40.      This Agreement is governed by the law of Florida and the arbitration provisions of this Agreement are governed by the Federal Arbitration Act. If any claim proceeds in court rather than through arbitration, for any reason, court proceedings must be brought in Palm Beach County, Florida, provided that if you bring a small claims action you may do so in the jurisdiction of your billing address. Except as otherwise required by applicable law, any claim under this Agreement must be filed within two (2) years after the claim or cause of action arises. Office Depot shall be entitled to recover its reasonable attorneys' fees and costs if it prevails in any action.

41.      Office Depot's failure to insist upon strict compliance with any of the provisions of this Agreement shall not be construed to be an ongoing or future waiver of such terms. If any provision of this Agreement is determined to be invalid, illegal, or unenforceable, the remaining provisions shall not be affected or impaired, and the unenforceable portion shall be construed as nearly as possible to reflect the original intentions of the parties.

42.      This Agreement is the entire Agreement between you and Office Depot regarding the subject matter of this Agreement and supersedes any prior or contemporaneous agreements whether written or oral. Any changes by you to this Agreement, or any additional or different terms in your purchase orders, acknowledgements or other documents, written or electronic, are void. In the event of any inconsistency between these Terms and a Services Description, the Services Description shall control.

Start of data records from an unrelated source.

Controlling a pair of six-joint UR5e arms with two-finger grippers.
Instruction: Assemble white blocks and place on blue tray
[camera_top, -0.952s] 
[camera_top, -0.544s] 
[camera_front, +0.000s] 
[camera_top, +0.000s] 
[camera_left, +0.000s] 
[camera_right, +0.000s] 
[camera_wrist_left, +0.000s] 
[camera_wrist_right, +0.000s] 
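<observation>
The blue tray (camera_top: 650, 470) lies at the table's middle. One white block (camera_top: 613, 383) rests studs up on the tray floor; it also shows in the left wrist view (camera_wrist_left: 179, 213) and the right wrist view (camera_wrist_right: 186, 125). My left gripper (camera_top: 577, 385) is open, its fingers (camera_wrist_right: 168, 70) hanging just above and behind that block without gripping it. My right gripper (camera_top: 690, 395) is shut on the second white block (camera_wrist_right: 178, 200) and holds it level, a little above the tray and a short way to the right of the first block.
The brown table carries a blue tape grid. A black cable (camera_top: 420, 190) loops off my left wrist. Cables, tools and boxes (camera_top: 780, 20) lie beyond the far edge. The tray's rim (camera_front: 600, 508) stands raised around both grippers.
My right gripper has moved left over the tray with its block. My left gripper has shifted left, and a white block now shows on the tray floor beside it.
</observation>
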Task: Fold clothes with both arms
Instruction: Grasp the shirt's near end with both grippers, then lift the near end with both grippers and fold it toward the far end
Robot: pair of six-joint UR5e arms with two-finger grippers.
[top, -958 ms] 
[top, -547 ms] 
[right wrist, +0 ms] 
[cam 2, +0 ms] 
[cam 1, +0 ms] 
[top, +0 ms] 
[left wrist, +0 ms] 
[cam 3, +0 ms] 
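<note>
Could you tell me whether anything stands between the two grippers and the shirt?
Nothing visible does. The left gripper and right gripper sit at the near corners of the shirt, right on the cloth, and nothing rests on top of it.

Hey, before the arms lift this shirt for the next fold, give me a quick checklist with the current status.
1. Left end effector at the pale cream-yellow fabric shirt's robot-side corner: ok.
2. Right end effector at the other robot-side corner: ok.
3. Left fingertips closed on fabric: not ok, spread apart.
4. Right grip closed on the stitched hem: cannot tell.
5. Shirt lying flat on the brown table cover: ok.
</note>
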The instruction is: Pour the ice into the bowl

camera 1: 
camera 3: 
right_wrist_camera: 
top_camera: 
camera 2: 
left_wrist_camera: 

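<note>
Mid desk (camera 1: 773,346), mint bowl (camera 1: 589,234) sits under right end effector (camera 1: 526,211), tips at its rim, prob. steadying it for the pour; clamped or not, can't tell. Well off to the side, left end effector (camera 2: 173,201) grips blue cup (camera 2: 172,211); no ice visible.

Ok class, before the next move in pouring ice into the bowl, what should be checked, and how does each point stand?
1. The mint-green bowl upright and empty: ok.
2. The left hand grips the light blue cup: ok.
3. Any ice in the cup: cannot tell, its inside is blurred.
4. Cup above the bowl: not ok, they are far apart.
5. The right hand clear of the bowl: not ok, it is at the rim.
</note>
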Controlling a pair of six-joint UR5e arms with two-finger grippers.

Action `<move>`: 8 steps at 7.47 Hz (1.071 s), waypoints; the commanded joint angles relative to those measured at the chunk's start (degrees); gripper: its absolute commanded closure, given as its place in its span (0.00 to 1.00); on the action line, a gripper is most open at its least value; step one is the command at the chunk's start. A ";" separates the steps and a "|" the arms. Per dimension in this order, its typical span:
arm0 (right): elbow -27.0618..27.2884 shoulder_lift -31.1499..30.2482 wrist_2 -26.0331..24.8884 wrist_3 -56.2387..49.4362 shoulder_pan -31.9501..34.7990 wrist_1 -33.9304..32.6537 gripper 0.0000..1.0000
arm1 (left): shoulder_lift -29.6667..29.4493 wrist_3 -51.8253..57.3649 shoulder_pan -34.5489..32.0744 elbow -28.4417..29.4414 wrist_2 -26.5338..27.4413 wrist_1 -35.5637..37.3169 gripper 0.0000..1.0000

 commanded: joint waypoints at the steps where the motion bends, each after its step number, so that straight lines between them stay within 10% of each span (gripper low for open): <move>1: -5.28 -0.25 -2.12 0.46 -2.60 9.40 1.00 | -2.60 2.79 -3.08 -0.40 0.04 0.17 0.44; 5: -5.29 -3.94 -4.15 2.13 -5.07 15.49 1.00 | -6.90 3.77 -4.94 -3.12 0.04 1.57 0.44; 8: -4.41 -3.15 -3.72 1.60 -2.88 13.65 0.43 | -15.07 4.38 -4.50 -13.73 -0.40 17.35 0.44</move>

43.      You may not assign this Agreement without our written consent, and any attempted assignment shall be void. We may assign, delegate, or transfer our obligations under this Agreement to our affiliates without your consent. Any Services under this Agreement may be delivered by Office Depot or its contractors and suppliers.

44.      You and Office Depot are entering into this Agreement as independent contractors. This Agreement does not create an employment relationship. Except as set forth in this Agreement, neither has the authority to bind the other to any third party or otherwise to act in any way as the representative of the other.

45.      Notices to Office Depot under this Agreement shall be sent in writing to Office Depot at 6600 North Military Trail, Boca Raton, FL 33496, and shall be effective upon receipt. We will send notices to you by email, phone, text, posting or at your Account address, as applicable, which shall be deemed given: (a) when sent to your registered email address; or (b) when deposited in the United States mail addressed to you at last-known address; or (c) when hand delivered to your last known address, as applicable.